Chapters 5 to 7 describe several experiments to validate and assess the quality of numerical weather model data (Chapter 5), GPS-derived troposphere propagation delays (Chapter 6) and combined solutions (Chapter 7). Finally, a summary of the application of ground-based GNSS for tropospheric delay estimation is given (Chapter 8).


NAVSTAR GPS ist inzwischen zu einer wichtigen Hilfe für die Navigation und präzise geodätische Raumverfahren herangewachsen. Permanente Netzwerke wie das IGS Netz des Internationalen GPS Service für Geodynamik und regionale Verdichtung wie beispielsweise das Deutsche Referenznetz DREF haben sich für viele wissenschaftliche Aufgaben als ausgesprochen wertvoll erwiesen. Zwei wesentliche Fehlerquellen müssen zum Zwecke genauer Parameterschätzung in großen Netzen jedoch reduziert werden: die Orbitfehler der GPS-Satelliten und die Laufzeitverzögerungen in der Troposphäre. 1992 begann der IGS mit der Produktion genauer GPS Bahnen und verschiedene Verbesserungen führten dazu, dass dieses Standardprodukt Orbit- Unsicherheiten in der praktischen Nutzung des GPS fast vollständig von der Liste der bedeutenden Fehlereinflüsse eliminiert hat. Es verbleibt das Problem, die feuchte Komponente der troposphärischen Laufzeitverzögerung mit hoher Genauigkeit zu modellieren. Alle konventionellen Modelle müssen in dieser Hinsicht zwangsläufig versagen, denn in der Tat wird die nicht-hydrostatische Komponente der troposphärischen Laufzeitverzögerung maßgeblich von der Verteilung des Wasserdampfes in der unteren Troposphäre beeinflusst, die nicht auf Grund der alleinigen Kenntnis von Oberflächen-Messungen wie Temperatur und relativer Luftfeuchtigkeit prädiziert werden kann. Aus diesem Grunde wird versucht, die feuchte Laufzeitverzögerung als zusätzliche Unbekannte in die Analyse der GPS-Daten von Permanentstationen aufzunehmen und die so erzielten Ergebnisse verbessern zweifelsohne die Qualität der Positionsbestimmung. Weiterhin erlaubt die Kenntnis der feuchten Laufzeitverzögerung aber auch die Ableitung einer für Klimatologie und Meteorologie interessanten Größe, nämlich der des integrierten Wasserdampf-Gehaltes, die für den Energiehaushalt der Atmosphäre von großer Bedeutung und verursacht mehr als 60% des natürlichen Treibhaus-Effektes. GPS kann damit zur Verbesserung von Klima- und Wettervorhersage-Modellen beitragen.

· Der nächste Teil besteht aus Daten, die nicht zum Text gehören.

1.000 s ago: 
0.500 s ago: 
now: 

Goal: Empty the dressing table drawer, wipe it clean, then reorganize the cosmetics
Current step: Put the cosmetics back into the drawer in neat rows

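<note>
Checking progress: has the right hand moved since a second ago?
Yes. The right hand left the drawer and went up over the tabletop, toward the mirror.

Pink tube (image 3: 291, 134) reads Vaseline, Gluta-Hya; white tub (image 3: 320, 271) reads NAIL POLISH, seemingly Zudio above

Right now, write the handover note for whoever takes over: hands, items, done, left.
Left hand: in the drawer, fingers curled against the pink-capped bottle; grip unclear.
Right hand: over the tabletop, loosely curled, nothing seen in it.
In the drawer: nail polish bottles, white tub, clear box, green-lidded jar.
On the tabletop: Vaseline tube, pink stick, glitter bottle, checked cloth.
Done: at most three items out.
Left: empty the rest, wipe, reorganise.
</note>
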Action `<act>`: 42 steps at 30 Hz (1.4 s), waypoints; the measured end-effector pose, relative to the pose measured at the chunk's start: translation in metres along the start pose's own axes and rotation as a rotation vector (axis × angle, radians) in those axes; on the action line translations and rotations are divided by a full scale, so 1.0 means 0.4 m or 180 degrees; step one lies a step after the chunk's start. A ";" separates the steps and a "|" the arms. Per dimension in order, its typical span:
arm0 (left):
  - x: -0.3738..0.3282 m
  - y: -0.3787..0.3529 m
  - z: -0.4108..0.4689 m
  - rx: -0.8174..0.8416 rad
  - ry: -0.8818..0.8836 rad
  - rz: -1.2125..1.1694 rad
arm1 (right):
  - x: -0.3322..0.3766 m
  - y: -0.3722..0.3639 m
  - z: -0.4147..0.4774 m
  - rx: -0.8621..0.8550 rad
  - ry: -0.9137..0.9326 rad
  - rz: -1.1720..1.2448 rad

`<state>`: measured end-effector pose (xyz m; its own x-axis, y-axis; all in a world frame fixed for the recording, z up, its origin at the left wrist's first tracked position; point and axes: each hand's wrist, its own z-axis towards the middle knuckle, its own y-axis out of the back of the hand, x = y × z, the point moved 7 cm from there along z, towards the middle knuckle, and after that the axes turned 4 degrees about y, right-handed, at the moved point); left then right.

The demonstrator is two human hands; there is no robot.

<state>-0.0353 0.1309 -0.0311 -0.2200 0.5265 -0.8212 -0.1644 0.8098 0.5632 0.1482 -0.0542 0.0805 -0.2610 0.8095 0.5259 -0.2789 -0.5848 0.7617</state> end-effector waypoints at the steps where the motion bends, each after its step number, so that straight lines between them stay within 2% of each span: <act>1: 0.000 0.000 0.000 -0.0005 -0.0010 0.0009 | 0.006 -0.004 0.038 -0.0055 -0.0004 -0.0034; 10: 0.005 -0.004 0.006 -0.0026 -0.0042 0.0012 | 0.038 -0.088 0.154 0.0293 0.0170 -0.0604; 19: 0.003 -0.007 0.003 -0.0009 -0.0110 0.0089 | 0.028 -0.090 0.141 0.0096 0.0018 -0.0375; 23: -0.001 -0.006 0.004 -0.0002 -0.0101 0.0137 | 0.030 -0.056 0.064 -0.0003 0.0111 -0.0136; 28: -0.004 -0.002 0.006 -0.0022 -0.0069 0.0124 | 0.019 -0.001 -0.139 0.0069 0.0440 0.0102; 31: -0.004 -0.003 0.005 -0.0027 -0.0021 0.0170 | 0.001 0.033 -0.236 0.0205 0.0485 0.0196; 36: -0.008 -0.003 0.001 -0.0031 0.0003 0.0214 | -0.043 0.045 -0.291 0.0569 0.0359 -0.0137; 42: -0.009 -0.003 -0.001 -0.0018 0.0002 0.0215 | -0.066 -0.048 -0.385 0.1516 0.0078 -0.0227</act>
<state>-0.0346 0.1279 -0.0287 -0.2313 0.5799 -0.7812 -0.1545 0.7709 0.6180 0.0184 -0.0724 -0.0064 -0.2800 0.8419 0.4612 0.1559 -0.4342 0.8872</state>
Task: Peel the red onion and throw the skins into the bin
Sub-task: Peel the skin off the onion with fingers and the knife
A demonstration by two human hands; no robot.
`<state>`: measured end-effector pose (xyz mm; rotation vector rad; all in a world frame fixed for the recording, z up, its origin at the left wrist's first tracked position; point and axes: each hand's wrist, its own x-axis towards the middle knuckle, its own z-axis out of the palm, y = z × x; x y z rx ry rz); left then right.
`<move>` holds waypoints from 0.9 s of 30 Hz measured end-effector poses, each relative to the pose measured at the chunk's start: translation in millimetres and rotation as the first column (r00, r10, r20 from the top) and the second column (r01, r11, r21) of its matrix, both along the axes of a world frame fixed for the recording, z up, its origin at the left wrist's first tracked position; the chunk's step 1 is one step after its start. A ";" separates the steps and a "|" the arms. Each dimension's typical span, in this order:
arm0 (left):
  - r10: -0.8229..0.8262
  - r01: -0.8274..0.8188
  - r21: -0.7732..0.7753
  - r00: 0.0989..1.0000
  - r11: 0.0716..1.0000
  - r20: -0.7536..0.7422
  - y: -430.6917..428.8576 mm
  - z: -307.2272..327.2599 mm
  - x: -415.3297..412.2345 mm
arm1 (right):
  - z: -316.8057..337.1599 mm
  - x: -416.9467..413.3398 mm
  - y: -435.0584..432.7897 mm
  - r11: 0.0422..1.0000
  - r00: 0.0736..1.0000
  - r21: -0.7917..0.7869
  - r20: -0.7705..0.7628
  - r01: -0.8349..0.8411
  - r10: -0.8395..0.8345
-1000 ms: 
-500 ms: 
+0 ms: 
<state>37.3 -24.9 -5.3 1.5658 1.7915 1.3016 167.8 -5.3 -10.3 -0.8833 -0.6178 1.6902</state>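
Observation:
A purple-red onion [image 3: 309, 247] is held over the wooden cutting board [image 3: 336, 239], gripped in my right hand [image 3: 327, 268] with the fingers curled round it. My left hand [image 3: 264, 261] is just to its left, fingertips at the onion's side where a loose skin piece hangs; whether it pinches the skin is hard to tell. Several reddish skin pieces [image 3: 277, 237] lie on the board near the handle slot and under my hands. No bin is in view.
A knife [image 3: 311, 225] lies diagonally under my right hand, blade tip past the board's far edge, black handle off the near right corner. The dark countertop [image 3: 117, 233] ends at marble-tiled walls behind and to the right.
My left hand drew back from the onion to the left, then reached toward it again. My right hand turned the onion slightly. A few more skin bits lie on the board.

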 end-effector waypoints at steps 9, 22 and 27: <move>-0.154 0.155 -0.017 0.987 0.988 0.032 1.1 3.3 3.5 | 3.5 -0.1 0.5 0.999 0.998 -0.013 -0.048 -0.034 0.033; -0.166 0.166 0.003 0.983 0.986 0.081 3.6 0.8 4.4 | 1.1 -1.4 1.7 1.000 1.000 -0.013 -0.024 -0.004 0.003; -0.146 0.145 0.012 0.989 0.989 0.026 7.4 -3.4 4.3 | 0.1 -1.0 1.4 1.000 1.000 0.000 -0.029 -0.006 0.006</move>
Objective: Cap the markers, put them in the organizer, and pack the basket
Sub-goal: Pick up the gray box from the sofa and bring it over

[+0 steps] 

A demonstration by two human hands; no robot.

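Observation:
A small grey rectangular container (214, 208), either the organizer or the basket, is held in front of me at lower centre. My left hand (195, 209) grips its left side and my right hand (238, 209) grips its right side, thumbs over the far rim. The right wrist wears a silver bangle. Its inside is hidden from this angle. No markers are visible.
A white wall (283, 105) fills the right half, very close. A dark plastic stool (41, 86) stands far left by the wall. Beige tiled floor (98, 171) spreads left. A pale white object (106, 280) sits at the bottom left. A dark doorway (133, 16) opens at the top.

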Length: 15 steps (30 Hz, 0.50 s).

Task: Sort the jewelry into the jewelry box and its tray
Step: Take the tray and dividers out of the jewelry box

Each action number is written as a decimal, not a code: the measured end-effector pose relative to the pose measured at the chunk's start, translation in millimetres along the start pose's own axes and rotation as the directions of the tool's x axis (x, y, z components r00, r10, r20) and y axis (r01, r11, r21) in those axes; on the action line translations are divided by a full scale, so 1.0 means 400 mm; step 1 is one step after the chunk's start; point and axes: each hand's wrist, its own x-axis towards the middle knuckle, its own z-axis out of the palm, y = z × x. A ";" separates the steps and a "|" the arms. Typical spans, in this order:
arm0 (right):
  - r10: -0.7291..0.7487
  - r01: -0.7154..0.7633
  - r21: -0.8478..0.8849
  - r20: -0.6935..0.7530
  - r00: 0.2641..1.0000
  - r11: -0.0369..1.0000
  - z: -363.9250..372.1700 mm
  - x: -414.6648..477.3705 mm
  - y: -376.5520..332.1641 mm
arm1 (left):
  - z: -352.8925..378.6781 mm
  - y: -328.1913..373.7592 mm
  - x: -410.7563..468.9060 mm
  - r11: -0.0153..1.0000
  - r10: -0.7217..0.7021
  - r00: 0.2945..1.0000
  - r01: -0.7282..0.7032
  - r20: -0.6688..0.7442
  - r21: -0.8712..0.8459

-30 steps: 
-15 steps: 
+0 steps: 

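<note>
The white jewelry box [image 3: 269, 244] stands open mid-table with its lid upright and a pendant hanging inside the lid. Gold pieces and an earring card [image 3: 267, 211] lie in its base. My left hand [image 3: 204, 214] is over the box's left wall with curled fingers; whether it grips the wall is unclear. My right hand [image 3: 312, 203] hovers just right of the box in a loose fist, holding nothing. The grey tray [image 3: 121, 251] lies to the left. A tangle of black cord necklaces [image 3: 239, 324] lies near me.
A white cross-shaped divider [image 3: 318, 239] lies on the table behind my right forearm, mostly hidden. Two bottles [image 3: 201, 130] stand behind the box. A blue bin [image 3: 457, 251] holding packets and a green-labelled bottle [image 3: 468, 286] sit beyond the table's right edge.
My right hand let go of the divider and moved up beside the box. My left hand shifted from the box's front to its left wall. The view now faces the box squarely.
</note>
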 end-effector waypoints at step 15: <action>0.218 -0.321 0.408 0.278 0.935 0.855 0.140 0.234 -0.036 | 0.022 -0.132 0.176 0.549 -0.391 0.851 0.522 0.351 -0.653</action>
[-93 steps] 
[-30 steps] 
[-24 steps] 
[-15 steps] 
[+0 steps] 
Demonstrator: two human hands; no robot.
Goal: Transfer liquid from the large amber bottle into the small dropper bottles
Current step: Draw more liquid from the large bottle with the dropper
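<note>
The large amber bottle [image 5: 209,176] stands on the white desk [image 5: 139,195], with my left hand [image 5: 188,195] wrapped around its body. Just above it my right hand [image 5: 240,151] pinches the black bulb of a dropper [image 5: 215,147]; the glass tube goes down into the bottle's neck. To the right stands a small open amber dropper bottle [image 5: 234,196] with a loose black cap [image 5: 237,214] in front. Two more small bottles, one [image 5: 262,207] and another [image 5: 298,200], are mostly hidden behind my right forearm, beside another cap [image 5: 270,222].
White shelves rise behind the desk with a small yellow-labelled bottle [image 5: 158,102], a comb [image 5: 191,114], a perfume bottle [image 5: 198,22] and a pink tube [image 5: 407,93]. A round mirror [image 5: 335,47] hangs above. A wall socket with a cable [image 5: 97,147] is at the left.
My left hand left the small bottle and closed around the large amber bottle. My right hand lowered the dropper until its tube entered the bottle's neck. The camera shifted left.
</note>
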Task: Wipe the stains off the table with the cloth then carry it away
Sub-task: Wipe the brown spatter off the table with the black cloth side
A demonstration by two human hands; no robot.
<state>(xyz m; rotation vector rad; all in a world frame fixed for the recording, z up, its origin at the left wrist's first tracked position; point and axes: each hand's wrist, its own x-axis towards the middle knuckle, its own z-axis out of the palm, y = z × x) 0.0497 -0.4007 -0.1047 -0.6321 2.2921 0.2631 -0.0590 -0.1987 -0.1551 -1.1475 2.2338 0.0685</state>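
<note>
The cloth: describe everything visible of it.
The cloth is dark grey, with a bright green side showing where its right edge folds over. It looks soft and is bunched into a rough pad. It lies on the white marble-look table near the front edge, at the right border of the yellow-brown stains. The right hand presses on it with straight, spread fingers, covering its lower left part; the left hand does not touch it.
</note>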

Diese Arbeit stellt die Anwendung des bodengestützten GPS für Klimaforschung und Meteorologie dar, ohne dabei die Tatsache zu vernachlässigen, dass die präzise GPS Positionierung ebenfalls stark von der Nutzung numerischer Wettermodelle zum Zwecke der Bestimmung des Troposphären-Fehlers profitieren kann, nämlich bei Anwendungen, welche die Mitschätzung dieses Fehlers nicht erlauben, beispielsweise im Bereich des kinematischen GPS. In diesem Sinne wird die Technik der GPS-basierten Bestimmung troposphärischer Laufzeitverzögerungen als für beide Disziplinen gewinnbringend betrachtet, für die präzise Positionsbestimmung genauso wie für Meteorologie und Klimatologie.

Kapitel 1 bis 4 bilden den theoretischen Teil dieser Arbeit. Zunächst wird der Leser in die Thematik eingeführt (Kapitel 1) und anschließend werden die Grundlagen der GPS Daten- Prozessierung beschrieben (Kapitel 2), wobei besonderer Wert auf die Modellierung der troposphärischen Laufzeitverzögerung gelegt wird (Kapitel 3). Weiterhin wird eine kurze Einführung in numerische Wettermodelle sowie in die Methoden zur Extraktion der benötigten Daten gegeben (Kapitel 4) und Ansätze zur Kombination beider Datensätze - troposhärischer Verzögerungen aus numerischen Wetterfeldern und GPS Verzögerungen - werden beschrieben.

Kapitel 5 bis 7 beschreiben verschiedene Experimente zur Validierung und Qualitätsabschätzung von numerischen Wettermodell-Daten (Kapitel 5), GPS-basierten troposphärischen Laufzeitverzögerungen (Kapitel 6) und kombinierten Lösungen (Kapitel 7). Schließlich wird eine Zusammenfassung der Anwendung von GNSS für bodengestützte Bestimmung troposphärischer Parameter gegeben (Kapitel 8).